Perché fa così paura?
“Perché in genere si chiama il prete quando una persona sta lasciando questa vita. Invece andrebbe fatto prima, essendo un sacramento legato alla guarigione, ho avuto esperienza in tal senso. Pregando con fede e amministrando l’Unzione ci sono stati casi di miglioramento.Tutto è proporzionato alla fede e alla volontà di Dio ovviamente. Sicuramente chi lo riceve di propria volontà ne trae grande beneficio, anche perché non è disgiunto dalla Confessione, altro sacramento di primaria importanza, non dimentichiamolo. Anche la Confessione libera e guarisce”.
Se una persona è credente, ma non è in condizioni di decidere cosa si fa?
“Ci si affida alla decisione dei familiari, che troppo spesso sono fragili e temono che il congiunto alla vista del sacerdote possa avere timore della fine e a volte evitano, ma facendo così privano quella persona dei conforti religiosi, di una preghiera, pensano di lasciare in pace invece spiritualmente fanno un danno. Un sacerdote sa come comportarsi, è sensibile, sa come agire in certi casi, ma non si fidano, ritorniamo sempre alla paura”.

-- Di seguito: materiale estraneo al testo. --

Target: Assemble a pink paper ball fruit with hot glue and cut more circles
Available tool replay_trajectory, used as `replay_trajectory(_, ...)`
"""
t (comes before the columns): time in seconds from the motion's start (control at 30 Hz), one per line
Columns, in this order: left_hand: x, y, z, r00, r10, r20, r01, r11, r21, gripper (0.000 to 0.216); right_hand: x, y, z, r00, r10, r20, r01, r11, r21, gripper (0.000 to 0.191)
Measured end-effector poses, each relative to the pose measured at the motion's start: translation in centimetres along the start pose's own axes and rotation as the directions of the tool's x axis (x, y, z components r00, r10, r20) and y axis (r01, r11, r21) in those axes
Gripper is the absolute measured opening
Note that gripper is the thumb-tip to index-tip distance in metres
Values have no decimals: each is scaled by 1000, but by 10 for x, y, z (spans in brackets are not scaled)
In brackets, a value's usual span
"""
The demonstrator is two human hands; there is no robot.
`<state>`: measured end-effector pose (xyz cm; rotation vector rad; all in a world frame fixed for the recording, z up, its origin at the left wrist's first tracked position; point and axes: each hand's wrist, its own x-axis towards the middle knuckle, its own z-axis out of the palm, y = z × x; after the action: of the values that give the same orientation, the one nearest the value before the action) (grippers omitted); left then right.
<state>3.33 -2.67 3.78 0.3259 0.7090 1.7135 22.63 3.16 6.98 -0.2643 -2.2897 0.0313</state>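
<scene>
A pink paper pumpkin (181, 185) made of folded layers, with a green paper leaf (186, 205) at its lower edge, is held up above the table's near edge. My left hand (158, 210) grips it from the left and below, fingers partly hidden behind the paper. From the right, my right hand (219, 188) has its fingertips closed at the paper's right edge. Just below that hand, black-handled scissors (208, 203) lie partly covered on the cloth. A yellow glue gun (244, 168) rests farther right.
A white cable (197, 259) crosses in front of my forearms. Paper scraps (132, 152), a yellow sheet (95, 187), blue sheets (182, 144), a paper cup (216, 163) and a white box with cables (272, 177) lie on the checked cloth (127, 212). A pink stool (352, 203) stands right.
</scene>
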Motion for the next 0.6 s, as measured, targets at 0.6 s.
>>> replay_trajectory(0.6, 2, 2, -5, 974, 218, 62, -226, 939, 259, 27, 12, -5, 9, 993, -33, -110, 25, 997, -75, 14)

Ha avuto esperienze particolari?
“Sì, ultimamente mi è stato chiesto di celebrare un matrimonio in espedale, è una richiesta insolita, ma mi rende felice, e poi ricordo un militare, che purtroppo è deceduto. Ogni volta che gli portavo l’Eucarestia era felice, emozionato. Lo ripeto senza stancarmi, noi siamo presenti per recare sollievo, conforto, speranza nel nome di Gesù Cristo. Il Ministero Sacerdotale è una grazia immensa, i doni che il Signore elargisce ai sacerdoti sono innumerevoli, sono i carismi e, tra questi quello della guarigione e liberazione. Un sacerdote che crede nel suo ministero può guarire. Dio agisce sempre, non solo nel passato, anche oggi Lui parla e guarisce, oggi si è persa la fede, è poca, per questo ci sono poche guarigioni e liberazioni.
Se si arriva tardi?
“Non si può fare più nulla, tranne che dare una benedizione non si può fare altro. Quando si pensa che una situazione è complessa non si deve temere di salvare un’anima. Le medicine si danno in tempo non quando non servono più”.
Come comincia la sua giornata?
“Con la Santa Messa, poi vado nei reparti dove sono chiamato, in genere sono i degenti che mi richiedono, spesso sono anche i medici e infermieri che segnalano laddove la mia presenza può essere di aiuto, ovviamente anche i familiari. Porto l’Eucarestia a chi ne fa richiesta, ma non forzo mai nessuno, la volontà altrui non va mai forzata. Quando vado nei reparti mi affaccio nelle stanze e do un saluto, se viene raccolto allora sono felice e rendo Gloria a Dio. È per Lui che lavoro, non per me”.